> **What you will do**
Retype precisely the section of the data that starts at the line containing "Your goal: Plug" and runs to its final line, ends included.
*** Data extract ***
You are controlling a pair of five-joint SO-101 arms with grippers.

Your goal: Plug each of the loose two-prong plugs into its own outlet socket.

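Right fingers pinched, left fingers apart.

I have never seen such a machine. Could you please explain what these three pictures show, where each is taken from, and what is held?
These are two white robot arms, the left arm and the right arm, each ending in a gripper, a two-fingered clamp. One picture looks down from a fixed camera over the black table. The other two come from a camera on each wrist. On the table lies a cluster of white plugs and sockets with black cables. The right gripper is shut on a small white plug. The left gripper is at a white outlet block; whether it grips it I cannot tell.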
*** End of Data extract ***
> **Output for this exercise**
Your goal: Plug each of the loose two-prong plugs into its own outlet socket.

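Right fingers pinched, left fingers apart.

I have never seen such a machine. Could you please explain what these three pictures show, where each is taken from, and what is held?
These are two white robot arms, the left arm and the right arm, each ending in a gripper, a two-fingered clamp. One picture looks down from a fixed camera over the black table. The other two come from a camera on each wrist. On the table lies a cluster of white plugs and sockets with black cables. The right gripper is shut on a small white plug. The left gripper is at a white outlet block; whether it grips it I cannot tell.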

This finishes the response to the exercise.